No doubt you’ve all seen the fantastic NVIDIA Dawn demo – each year at GDC, E3, Siggraph, etc. we see better and better graphics card demos. If you noticed in the last few years we’ve gone from cool looking 3D things to human demos – either full bodies or facial animation. As anyone who’s attempted it will tell you, recreating a digital human is the toughest task you can attempt. Actually there’s two tough tasks – one is getting it to sound right (which we still can’t do believably) – the other is getting it to look right, which is barely possible. NVIDIA’s latest entry is Dawn (and her darker sister, Dusk). NVIDIA has a really outstanding demo in Dawn and it shows that we’re close to getting photorealistic human representations on PC’s – first probably in games, but eventually they’ll be pretty ubiquitous.
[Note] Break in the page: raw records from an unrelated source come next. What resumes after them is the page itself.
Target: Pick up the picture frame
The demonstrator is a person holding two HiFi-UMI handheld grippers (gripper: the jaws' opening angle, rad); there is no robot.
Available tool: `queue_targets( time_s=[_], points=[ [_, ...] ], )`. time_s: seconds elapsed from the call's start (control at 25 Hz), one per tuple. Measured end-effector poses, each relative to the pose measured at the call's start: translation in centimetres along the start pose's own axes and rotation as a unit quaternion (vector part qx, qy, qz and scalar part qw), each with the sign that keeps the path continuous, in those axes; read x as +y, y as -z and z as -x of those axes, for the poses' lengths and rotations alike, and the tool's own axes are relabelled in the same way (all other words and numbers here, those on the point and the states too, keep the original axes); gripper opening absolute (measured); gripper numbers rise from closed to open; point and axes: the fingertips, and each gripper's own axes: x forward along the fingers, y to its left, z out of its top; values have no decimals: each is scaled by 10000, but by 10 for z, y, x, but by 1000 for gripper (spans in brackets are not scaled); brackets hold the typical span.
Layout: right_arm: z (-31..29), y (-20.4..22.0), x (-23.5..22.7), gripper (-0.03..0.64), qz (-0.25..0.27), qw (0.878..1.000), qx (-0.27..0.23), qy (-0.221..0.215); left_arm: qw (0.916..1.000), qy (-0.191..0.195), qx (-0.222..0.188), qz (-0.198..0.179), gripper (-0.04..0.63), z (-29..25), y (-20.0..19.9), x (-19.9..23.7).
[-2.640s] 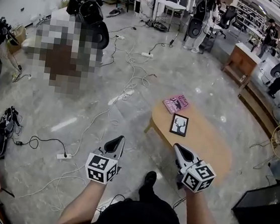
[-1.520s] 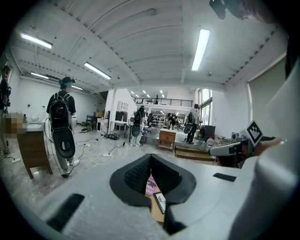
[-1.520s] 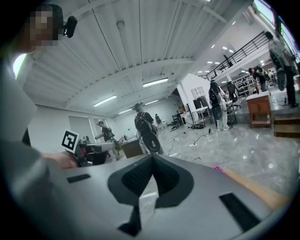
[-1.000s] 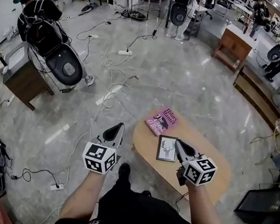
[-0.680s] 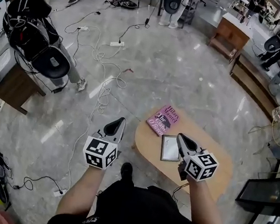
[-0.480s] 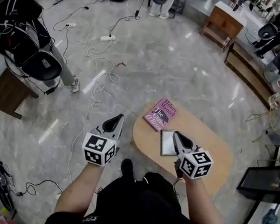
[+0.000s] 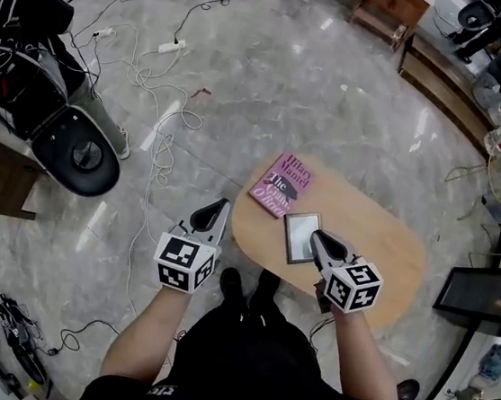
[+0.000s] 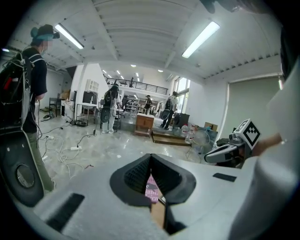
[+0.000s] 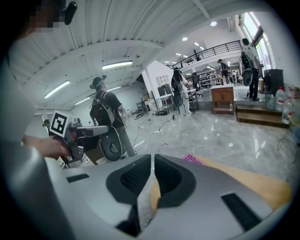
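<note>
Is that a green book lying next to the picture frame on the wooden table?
Not quite. The book is pink, not green. It does lie next to the frame on the wooden table, as the head view shows.

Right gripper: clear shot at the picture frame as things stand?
Probably yes. The right gripper hovers at the right edge of the picture frame, with nothing between them; the pink book lies beyond the frame. Its jaws have just been opening and are empty, but stand only slightly apart.
</note>
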Motion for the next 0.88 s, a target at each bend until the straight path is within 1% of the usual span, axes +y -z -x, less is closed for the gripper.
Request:
queue_targets(
  time_s=[0.28,0.36,0.6,0.72,0.88],
  points=[
    [-27,51,-30,37,-327,9986,427,-12,9990,216,390,-68,6,-51,40,-14],
    [-37,64,-36,38,-371,9979,535,-28,9986,278,453,-17,6,-66,53,-16],
    [-64,116,-57,40,-388,9943,990,27,9964,392,718,214,6,-99,105,-18],
    [-81,146,-68,43,-415,9913,1252,55,9949,460,870,204,6,-115,132,-17],
    [-101,186,-78,49,-319,9855,1665,24,9927,565,1046,217,6,-131,166,-17]
  ],
)
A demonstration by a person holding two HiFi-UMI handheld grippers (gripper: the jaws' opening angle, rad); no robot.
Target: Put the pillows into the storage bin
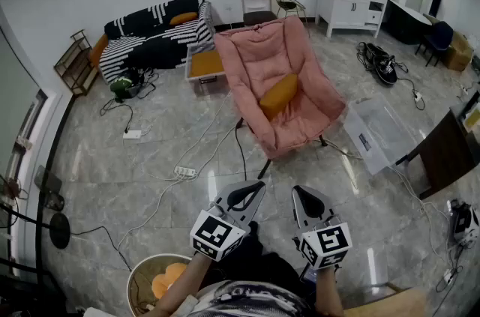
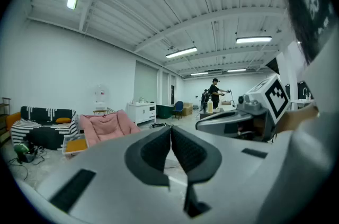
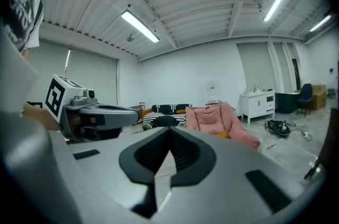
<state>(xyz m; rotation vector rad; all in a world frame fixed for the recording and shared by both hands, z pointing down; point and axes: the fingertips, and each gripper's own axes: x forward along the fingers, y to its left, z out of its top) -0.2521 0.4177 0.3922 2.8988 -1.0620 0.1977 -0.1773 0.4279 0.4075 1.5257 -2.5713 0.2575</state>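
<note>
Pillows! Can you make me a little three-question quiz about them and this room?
1. True or false: an orange pillow lies on the pink chair.
2. Which pattern does the sofa have? A) black-and-white stripes B) red dots C) plain green
3. Fill in: the jaws of the left gripper and the right gripper are both ____.
Key: 1 true; 2 A; 3 shut.
</note>
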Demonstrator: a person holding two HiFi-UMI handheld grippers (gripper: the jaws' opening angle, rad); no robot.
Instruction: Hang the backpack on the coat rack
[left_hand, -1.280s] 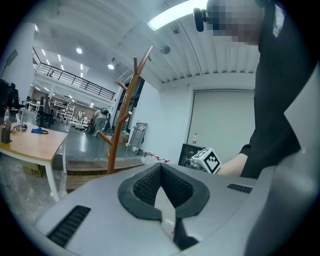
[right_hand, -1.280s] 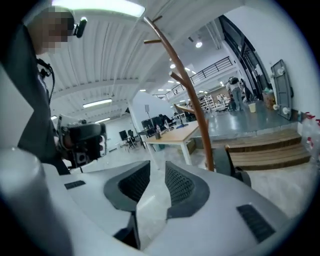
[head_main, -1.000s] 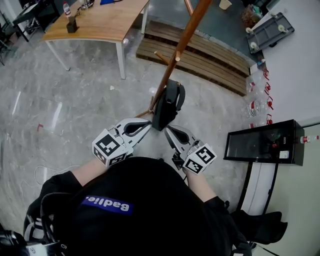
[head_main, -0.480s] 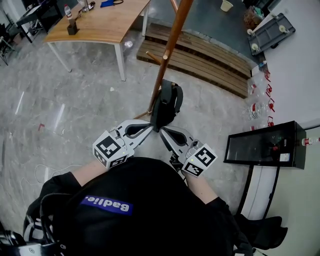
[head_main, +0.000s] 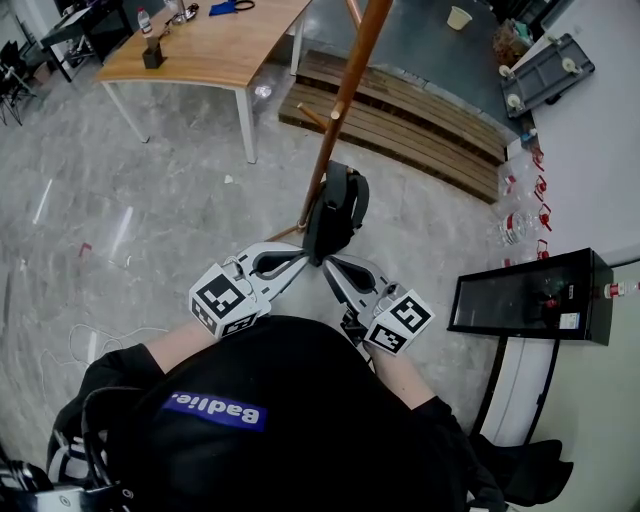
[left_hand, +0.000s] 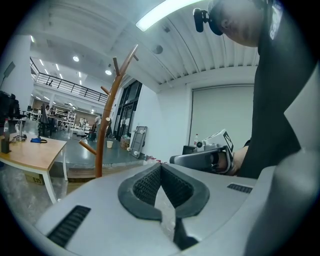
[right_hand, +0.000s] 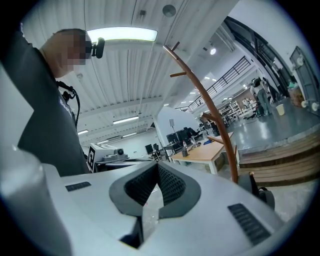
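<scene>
Head view shows blue label (head_main: 213, 411) reading "Badlie".

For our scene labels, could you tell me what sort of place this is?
Probably an open workshop or lab hall: polished grey floor, light wooden table with white legs, railed upper gallery.

1. Backpack (head_main: 336, 205): black, slim, upright, hanging against the rack's pole, just beyond the tips of the left gripper (head_main: 298, 252) and right gripper (head_main: 328, 266).
2. Coat rack (head_main: 345, 95): brown wooden pole with short pegs, rising directly behind the backpack, ahead of both grippers.
</scene>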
How’re you gonna keep ‘em down on the farm (after they’ve seen Paree)? When I worked on photorealistic human faces we had some research on human bodies and, yes, there was some focus on the bouncy bits (unfortunately by the art department, not development) – not only was it good clean fun, but it was our company’s goal of leading the way in eventually creating a photorealistic avatar or non-player character – and don’t think if the bit’s didn’t bounce correctly folks wouldn’t notice. ATI used our Rachel head for a demo (not rendered to our liking, see a screen capture from our demo here – much better!). As we’ve seen that pretty much any female character released into the world can go – well – less than wholesome. From a naked Lara Croft (patch here) to Final Fantasy’s Aki posing for a men’s magazine (pix).
So it was no surprise that eventually there was a Dawn patch (Dawn nekkid patch). Well, that’s no surprise except that the patch seems to be just that, apparently hacking the code to put in the nekkid bits. But more seriously Dawn’s apparently be cheating on NVIDIA with, *gasp* ATI! Yes, since most video card demos are written in OpenGL, it’s pretty easy to hack OpenGL and intercept the calls that get made. Well, a little bit twiddling had allowed Dawn’s NVIDIA extensions to get mapped to work on an ATI RADEON 9800 (find out about it here). According to the results (unconfirmed by me), Dawn may be a fast girl (er, faery), but she’s faster on a RADEON 9800 (by about 15%).